After the age of 20, the chronotype shifts back to earlier again. Also, generally, women are earlier chronotypes than men for most of adulthood, although this difference disappears after the age of 50.
Your chronotype is in your genes
It is important to note that you cannot decide to be a night owl or a morning lark. Your chronotype is determined by genetics. It is linked to the so-called PER3 gene. Early birds have longer PER3 genes, while night owls have shorter ones. The length of your PER3 gene also determines how much sleep you need. Early birds tend to need more sleep, night owls less.
This natural genetic predisposition is also the reason why it is so difficult to shift the sleep-wake periods. Instead, to get the most out of your days, it is better to lean in and work with the natural inclination of your body and not against it.

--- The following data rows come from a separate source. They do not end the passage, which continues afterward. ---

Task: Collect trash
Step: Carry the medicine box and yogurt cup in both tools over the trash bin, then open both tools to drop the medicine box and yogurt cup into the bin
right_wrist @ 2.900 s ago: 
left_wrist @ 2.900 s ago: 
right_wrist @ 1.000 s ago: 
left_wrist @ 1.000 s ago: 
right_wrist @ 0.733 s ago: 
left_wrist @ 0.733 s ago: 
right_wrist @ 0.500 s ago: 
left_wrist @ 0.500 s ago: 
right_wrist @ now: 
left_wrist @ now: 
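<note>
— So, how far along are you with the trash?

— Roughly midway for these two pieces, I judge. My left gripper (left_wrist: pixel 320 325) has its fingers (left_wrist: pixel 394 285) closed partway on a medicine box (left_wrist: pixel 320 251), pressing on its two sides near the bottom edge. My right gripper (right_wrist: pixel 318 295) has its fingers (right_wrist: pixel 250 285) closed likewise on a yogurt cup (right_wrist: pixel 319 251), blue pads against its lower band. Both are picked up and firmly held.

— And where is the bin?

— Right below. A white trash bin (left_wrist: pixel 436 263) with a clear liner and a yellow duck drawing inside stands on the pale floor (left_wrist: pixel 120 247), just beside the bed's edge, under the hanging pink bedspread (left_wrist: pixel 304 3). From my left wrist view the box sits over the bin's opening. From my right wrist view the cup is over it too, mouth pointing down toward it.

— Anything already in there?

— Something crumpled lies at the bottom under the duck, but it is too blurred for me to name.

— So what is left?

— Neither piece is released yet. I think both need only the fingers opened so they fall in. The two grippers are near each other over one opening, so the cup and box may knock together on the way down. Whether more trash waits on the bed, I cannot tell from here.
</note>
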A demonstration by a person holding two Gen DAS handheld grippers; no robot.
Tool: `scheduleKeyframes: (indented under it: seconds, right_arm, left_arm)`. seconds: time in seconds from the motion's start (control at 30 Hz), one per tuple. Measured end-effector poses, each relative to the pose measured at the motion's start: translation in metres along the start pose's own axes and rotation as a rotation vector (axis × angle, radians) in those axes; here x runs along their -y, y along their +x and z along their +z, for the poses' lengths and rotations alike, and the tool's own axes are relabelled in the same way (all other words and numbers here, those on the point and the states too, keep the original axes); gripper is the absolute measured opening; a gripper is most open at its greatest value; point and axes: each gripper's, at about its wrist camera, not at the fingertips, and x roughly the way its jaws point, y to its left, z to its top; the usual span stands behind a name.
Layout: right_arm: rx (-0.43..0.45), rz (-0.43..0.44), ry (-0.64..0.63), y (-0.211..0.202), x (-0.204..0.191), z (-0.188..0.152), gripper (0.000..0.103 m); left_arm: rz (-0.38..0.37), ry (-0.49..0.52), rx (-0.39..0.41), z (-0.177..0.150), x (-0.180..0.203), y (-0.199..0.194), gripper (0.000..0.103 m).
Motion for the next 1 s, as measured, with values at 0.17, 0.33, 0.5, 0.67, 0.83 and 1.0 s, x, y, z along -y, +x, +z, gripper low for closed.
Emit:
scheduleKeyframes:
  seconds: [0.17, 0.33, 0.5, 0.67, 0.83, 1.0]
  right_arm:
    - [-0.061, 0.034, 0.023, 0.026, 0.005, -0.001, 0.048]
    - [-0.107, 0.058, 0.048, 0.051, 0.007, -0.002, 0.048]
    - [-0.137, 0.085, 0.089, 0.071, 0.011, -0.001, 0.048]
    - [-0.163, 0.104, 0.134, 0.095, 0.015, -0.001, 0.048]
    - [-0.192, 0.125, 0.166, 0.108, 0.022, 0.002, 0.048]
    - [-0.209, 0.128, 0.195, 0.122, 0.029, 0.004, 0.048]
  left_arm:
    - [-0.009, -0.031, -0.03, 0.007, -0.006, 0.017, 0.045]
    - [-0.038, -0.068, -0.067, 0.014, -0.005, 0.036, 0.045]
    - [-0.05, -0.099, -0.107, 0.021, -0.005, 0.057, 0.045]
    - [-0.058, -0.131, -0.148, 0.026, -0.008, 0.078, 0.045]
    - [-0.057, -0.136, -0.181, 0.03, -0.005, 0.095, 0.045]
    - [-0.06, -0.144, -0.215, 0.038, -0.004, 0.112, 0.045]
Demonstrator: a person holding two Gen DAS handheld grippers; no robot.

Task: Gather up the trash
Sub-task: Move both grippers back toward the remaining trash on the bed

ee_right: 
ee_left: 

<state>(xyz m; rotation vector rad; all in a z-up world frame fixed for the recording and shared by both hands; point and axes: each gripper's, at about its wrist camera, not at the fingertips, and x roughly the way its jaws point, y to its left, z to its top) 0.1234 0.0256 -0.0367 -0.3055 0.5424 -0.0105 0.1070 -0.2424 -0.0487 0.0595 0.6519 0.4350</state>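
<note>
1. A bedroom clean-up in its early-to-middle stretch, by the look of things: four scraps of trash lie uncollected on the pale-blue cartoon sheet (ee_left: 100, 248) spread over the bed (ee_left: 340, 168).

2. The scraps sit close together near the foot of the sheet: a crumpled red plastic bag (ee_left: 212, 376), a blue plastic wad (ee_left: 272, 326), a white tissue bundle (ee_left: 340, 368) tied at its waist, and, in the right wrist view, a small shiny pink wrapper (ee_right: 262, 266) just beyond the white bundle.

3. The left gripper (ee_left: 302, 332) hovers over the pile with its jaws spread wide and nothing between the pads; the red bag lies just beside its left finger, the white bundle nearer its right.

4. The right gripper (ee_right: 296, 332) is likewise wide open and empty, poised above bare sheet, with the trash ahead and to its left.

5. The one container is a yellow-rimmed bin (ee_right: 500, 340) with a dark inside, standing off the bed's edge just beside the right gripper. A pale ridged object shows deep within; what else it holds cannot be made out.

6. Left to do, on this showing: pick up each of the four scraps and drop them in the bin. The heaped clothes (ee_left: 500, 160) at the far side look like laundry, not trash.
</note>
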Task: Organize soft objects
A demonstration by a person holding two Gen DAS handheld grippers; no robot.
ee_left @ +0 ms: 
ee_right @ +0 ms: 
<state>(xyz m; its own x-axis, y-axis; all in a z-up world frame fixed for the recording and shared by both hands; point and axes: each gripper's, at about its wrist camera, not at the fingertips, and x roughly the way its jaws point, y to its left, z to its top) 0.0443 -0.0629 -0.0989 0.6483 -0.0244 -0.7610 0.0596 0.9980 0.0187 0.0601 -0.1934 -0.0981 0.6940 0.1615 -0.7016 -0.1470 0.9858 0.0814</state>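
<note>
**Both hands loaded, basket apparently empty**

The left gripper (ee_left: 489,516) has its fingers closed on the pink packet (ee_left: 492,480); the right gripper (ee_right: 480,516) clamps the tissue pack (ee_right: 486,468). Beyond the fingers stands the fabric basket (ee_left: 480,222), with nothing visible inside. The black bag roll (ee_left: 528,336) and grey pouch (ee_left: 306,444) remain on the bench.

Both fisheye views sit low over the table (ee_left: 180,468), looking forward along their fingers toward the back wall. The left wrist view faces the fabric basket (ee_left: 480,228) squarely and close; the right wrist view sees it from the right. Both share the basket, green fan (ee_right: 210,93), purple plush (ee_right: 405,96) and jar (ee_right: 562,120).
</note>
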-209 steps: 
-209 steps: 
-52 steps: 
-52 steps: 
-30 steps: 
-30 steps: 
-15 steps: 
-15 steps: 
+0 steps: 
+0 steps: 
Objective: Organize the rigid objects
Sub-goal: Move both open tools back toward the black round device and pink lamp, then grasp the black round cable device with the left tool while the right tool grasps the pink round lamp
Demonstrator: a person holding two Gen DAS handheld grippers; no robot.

If you need to reorganize your day, take it easy, and look at how your productivity and energy levels are. Optimize until it feels right for you. You (we all!) have to understand that there is no moral value in waking up before your inner clock does. If you misalign your schedule with your circadian rhythm, it will damage your health and productivity.
Chronotype related sleep disorders
As we have learned, some people are morning people and get up early and are more active in the morning. Others are night owls and are more active in the evening and at night, and they tend to sleep late. If these tendencies are extreme and interfere with the daily life of the person, the person may have a circadian rhythm sleep disorder.
There are two common types:
Advanced Sleep Phase Syndrome (ASPS), which describes those with a circadian rhythm that is shifted much earlier. These extreme early risers can get tired at 7 pm and wake up at 2 am.
Delayed Sleep Phase Syndrome (DSPS) describes those at the opposite end of the circadian spectrum who tire and wake up much later than others.
Keep in mind that with each type, the problem is not disturbed sleep. A person with ASPS or DSPS usually sleeps well if they get enough sleep. The problem is that they often have to interrupt their sleep because their daily routine does not match the usual work or social activity schedules. Also, they often think that they have insomnia because they cannot sleep when others are asleep.
If you lived alone, without interaction with others, you would not have problems with your chronotype. Tensions arise when you have to live and work with others.
Even without a disorder such as ASPS or DSPS, individuals, especially night owls, must be prepared to come to work at the time their employer requires and when social activities with others are planned – whether or not this corresponds to their energy peaks. This is also known as social jetlag.
How to benefit from your chronotype?
Your chronotype is the natural sleep-wake cycle of your body. If you try to counteract this, not only will you find it harder to fall asleep at night or stay awake during the day, but you will also experience more sleep disturbances. Living by following your chronotype can help boost your health, energy, and happiness.
Important is to know your chronotype and to work with your body, not against it. Go to sleep when you are tired instead of forcing yourself to stay up later or to go to bed earlier. Plan your most important meetings during your productivity peaks. Take the lead and organize activities that you can participate in with friends and family at the times that suit you best.
As you can see, each chronotype has advantages and disadvantages. Also, your chronotype says nothing about your value as a human being; it merely explains the natural sleep-wake cycle of your body. Therefore it’s best to accept your chronotype and use its advantages for your daily life.